Jésus au marché du dimanche : anecdote d’un militant ouvrier
Ce matin, au marché du dimanche, l’air sentait le café chaud, les fromages fermiers et les légumes fraîchement cueillis. Entre les étals colorés, les conversations animées et le cliquetis des paniers, deux jeunes missionnaires évangéliques se faufilaient, impeccables dans leurs costumes sombres, leurs cheveux bien peignés, leurs sourires désarmants.
Leur refrain était clair, répété à chaque passant comme une ritournelle :
— « J’ai une bonne nouvelle pour vous, Jésus vous aime. »
Les clients, souvent distraits, répondaient par un sourire poli, parfois prenaient un dépliant, parfois accéléraient le pas. Mais soudain, leur chemin croisa celui d’un homme plus âgé, vêtu simplement, qui distribuait ses propres tracts. Ce n’était pas une publicité pour un produit miracle ni une promesse de salut céleste, mais un appel à la solidarité ouvrière. Militant de Lutte Ouvrière, il parlait d’exploitation, de licenciements, de guerre et de profits.

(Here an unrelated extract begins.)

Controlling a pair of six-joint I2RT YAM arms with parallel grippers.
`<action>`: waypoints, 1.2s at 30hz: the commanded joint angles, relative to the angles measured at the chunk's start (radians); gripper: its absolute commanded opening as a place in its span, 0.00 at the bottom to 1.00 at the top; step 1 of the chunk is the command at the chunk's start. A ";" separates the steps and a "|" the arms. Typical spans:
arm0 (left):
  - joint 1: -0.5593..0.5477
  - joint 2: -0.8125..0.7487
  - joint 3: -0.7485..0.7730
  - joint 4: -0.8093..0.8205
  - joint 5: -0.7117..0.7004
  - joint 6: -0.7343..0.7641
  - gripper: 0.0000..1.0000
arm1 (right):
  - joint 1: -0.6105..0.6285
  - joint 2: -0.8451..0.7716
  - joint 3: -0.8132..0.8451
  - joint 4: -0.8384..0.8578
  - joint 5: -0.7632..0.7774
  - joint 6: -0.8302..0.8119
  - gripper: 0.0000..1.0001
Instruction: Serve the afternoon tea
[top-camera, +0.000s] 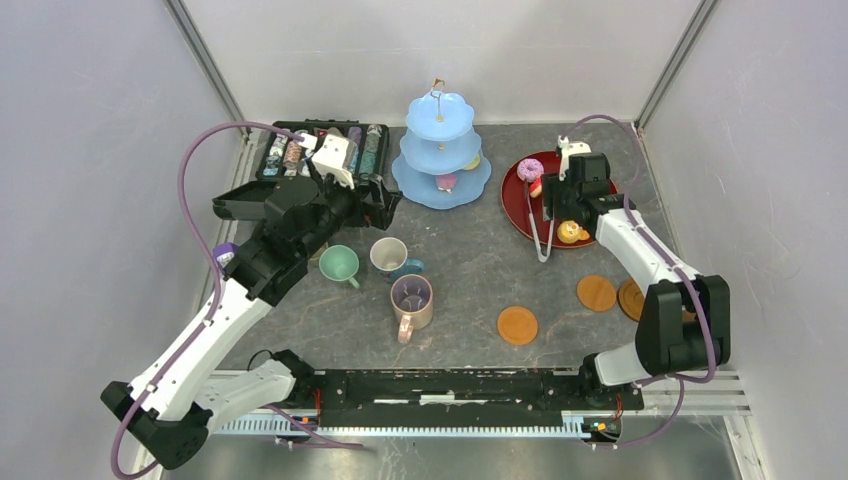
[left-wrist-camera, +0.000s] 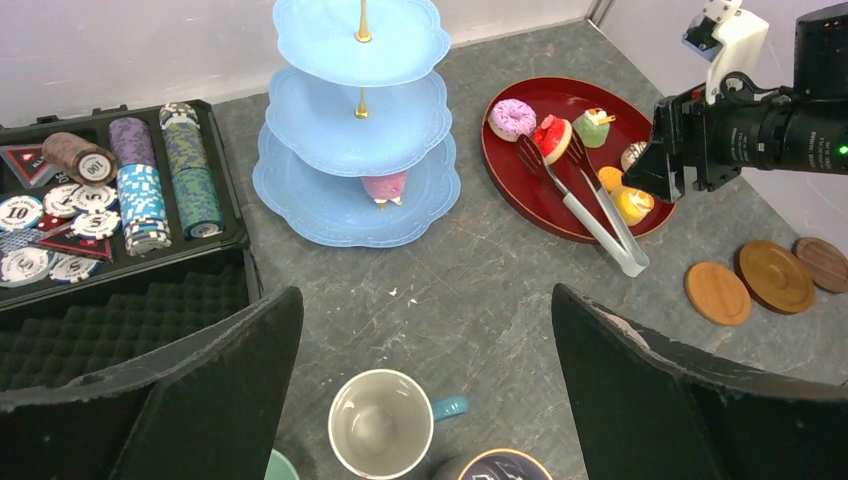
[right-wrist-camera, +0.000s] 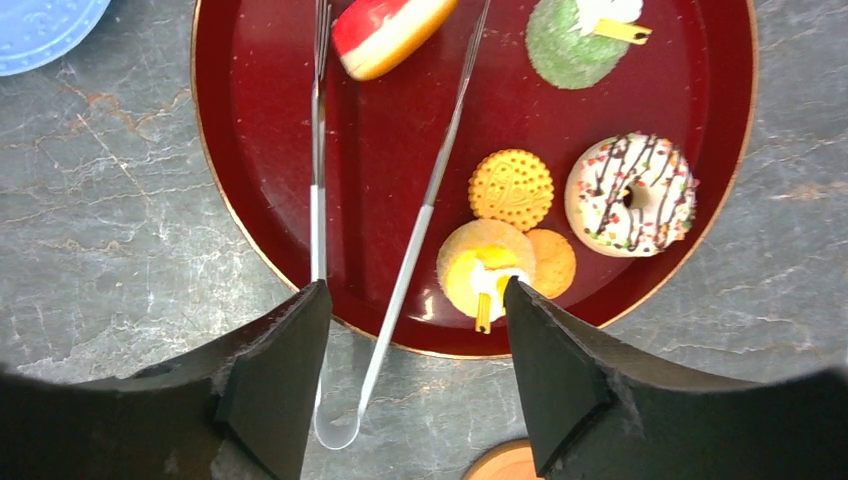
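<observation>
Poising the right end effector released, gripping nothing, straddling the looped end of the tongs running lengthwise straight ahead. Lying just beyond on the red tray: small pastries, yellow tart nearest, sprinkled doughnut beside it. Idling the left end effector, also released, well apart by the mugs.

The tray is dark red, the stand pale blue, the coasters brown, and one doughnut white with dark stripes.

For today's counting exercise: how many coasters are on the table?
3. One coaster at centre front, one right of it, one partly under the arm; others may be hidden.
</observation>
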 joint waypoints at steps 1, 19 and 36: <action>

Intrigués, les deux missionnaires s’approchèrent. L’un, avec enthousiasme, lança :
— « Monsieur, nous avons aussi une bonne nouvelle pour vous : Jésus vous aime, et il peut vous sauver. »

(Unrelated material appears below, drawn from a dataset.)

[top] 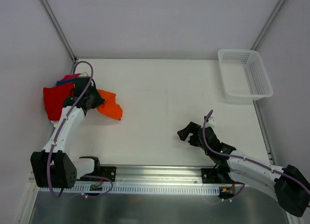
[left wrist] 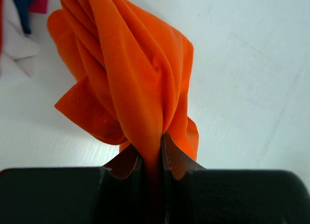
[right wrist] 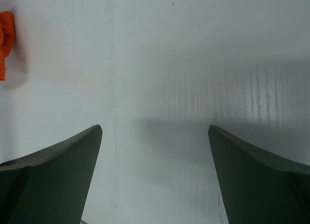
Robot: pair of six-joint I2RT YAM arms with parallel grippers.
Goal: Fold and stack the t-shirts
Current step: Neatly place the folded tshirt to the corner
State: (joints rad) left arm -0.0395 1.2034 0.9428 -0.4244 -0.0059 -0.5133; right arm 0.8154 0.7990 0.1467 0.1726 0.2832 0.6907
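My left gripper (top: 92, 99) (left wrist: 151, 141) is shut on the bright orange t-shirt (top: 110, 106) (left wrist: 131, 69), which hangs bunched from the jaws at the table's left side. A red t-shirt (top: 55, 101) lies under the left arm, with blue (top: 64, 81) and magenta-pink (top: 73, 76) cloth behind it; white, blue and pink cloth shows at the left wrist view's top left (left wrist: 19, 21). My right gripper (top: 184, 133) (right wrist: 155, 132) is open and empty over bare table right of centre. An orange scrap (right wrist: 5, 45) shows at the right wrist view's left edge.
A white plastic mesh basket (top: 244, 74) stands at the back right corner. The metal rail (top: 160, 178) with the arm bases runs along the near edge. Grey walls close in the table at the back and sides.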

Le militant leva les yeux, esquissa un sourire ironique, et répondit calmement mais fermement :
— « Ah oui ? Mais Jésus, dites-moi… il va vous sauver des bombes ? »
Un silence tomba au milieu du marché. Le brouhaha environnant — les vendeurs criant le prix des tomates, les enfants courant entre les étals — semblait s’estomper un instant. Les deux missionnaires se regardèrent, un peu déstabilisés. L’un tenta :
— « Dieu protège ceux qui croient. »
Alors le militant se redressa, ses tracts à la main, et répondit :
— « Les bombes, elles, ne croient pas en Dieu. Elles tombent sur les pauvres, sur les travailleurs, croyants ou pas. Ce n’est pas la prière qui arrête la guerre, ce n’est pas l’amour divin qui bloque les chars. Ce sont les peuples, les ouvriers qui refusent d’obéir, qui s’organisent, qui disent non. Moi, je parle de justice, pas d’illusions. »

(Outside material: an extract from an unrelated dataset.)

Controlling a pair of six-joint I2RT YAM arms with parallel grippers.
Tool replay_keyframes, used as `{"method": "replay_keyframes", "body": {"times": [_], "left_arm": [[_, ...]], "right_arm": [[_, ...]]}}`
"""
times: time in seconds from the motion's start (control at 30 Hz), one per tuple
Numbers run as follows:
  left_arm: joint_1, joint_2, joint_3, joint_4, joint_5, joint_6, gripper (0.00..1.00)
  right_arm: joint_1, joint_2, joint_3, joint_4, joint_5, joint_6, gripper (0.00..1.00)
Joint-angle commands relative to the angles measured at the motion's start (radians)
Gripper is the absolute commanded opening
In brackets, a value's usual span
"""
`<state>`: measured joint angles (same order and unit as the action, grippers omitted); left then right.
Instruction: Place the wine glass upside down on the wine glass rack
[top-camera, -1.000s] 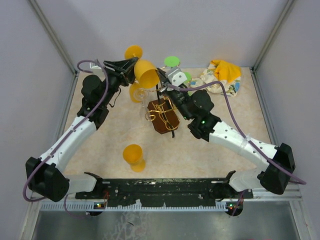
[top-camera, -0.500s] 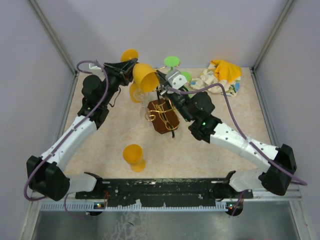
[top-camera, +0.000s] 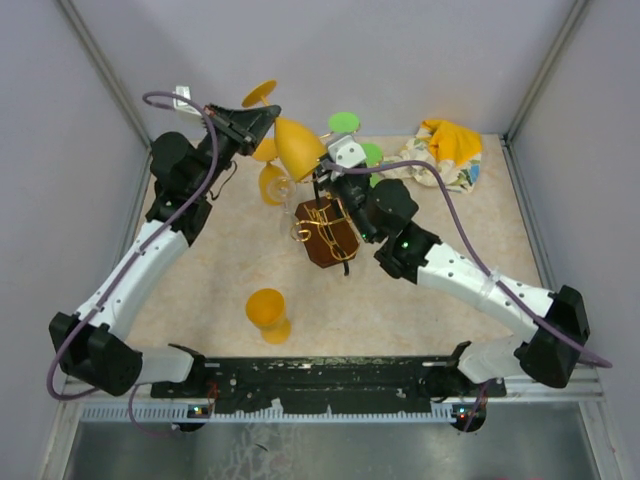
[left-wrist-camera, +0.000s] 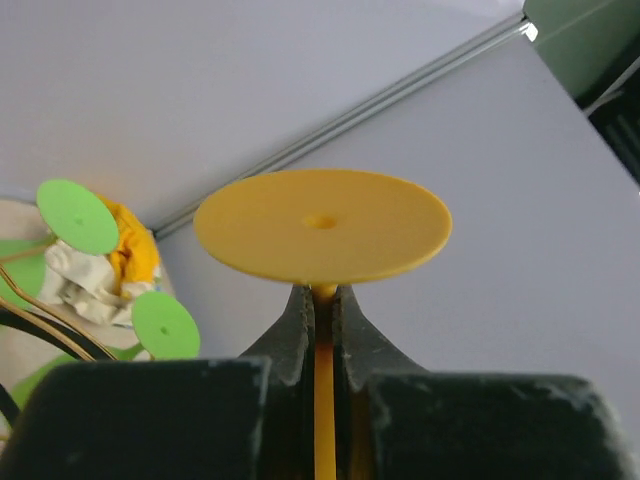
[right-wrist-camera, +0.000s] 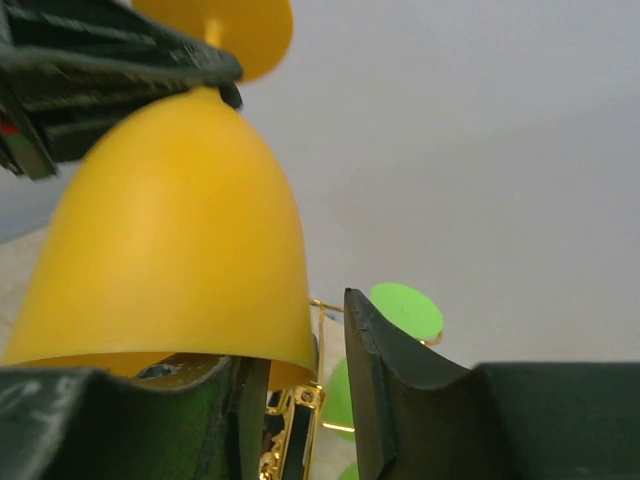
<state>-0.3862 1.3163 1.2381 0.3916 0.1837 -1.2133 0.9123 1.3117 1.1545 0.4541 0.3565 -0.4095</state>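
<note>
My left gripper (top-camera: 262, 117) is shut on the stem of a yellow wine glass (top-camera: 298, 148). It holds the glass in the air, tilted, with the bowl down to the right, above the wine glass rack (top-camera: 326, 231), a gold wire stand on a dark brown base. In the left wrist view the glass's foot (left-wrist-camera: 322, 225) sits just past my shut fingertips (left-wrist-camera: 298, 305). My right gripper (top-camera: 326, 172) is open right beside the bowl. In the right wrist view the bowl (right-wrist-camera: 170, 260) covers the left finger; gold rack wire (right-wrist-camera: 320, 330) shows between the jaws.
Two green glasses (top-camera: 345, 123) hang upside down at the rack's far side. Another yellow glass (top-camera: 270, 184) hangs at the rack's left. A yellow glass (top-camera: 267, 312) stands on the table in front. A yellow and white cloth (top-camera: 445, 150) lies at the back right.
My left gripper has risen and turned, so the glass's foot points up and back and the bowl has swung down and right toward the rack. The right gripper stayed almost still.
</note>
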Motion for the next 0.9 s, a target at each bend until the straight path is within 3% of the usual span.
{"method": "replay_keyframes", "body": {"times": [0.0,0.23,0.3,0.4,0.5,0.67,0.87], "left_arm": [[0.012,-0.047,0.103,-0.138,0.04,0.342,0.0],[0.02,-0.17,0.172,-0.368,-0.136,0.673,0.0],[0.021,-0.202,0.178,-0.397,-0.159,0.752,0.0],[0.02,-0.227,0.19,-0.438,-0.135,0.827,0.0],[0.02,-0.245,0.177,-0.445,-0.015,0.878,0.0],[0.009,-0.296,0.067,-0.429,0.22,0.933,0.0],[-0.034,-0.441,-0.112,-0.394,0.292,1.019,0.0]], "right_arm": [[-0.019,-0.039,0.071,-0.04,0.146,0.007,0.4],[-0.109,-0.094,0.144,-0.253,0.254,-0.006,0.61],[-0.137,-0.104,0.146,-0.292,0.265,0.0,0.72],[-0.174,-0.111,0.154,-0.335,0.259,0.025,0.86],[-0.206,-0.096,0.195,-0.41,0.256,0.068,0.98],[-0.242,-0.069,0.243,-0.486,0.274,0.107,0.99],[-0.269,-0.058,0.255,-0.52,0.284,0.13,0.99]]}}
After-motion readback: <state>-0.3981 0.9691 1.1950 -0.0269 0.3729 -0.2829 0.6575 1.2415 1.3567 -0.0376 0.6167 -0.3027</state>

Les missionnaires restèrent muets. Autour, quelques passants s’étaient arrêtés, intrigués par l’échange. Une vieille dame hocha doucement la tête du côté du militant, comme pour approuver. Les missionnaires finirent par s’éclipser, cherchant des oreilles plus réceptives, tandis que le militant reprenait sa distribution, son regard fixé sur l’essentiel.
Une leçon du marché
Cette petite scène dominicale dit plus qu’il n’y paraît. D’un côté, la promesse d’un salut individuel, détaché des réalités matérielles ; de l’autre, l’appel à une lutte collective, ici et maintenant, contre les causes réelles de la souffrance : la guerre, l’exploitation, la domination.
Le marché, lieu populaire par excellence, devient ainsi le théâtre d’une confrontation entre deux « bonnes nouvelles » :
- Celle de l’amour divin, qui console mais détourne peut-être de l’action concrète.
- Celle de la solidarité humaine, qui ne promet pas le paradis mais un combat terrestre pour un monde plus juste.
La vraie « bonne nouvelle »
Au fond, le militant de Lutte Ouvrière n’a pas cherché à ridiculiser la foi, mais à rappeler une évidence : ce ne sont pas les anges qui désarment les avions de chasse, ce ne sont pas les prières qui garantissent un salaire digne. La véritable « bonne nouvelle » pour les opprimés, c’est qu’ils peuvent eux-mêmes, collectivement, changer leur destin.
Et tandis que les missionnaires s’éloignaient, un passant lança à mi-voix :
— « Lui, au moins, il a raison : les bombes, elles n’ont pas de religion. »
Le marché reprit son cours, les cris des marchands couvrant les derniers échos de la confrontation. Mais l’anecdote, elle, restera comme une petite parabole moderne : un dimanche matin, entre les pommes de terre et les brochures religieuses, un ouvrier a rappelé que le salut ne descend pas du ciel — il se construit sur terre.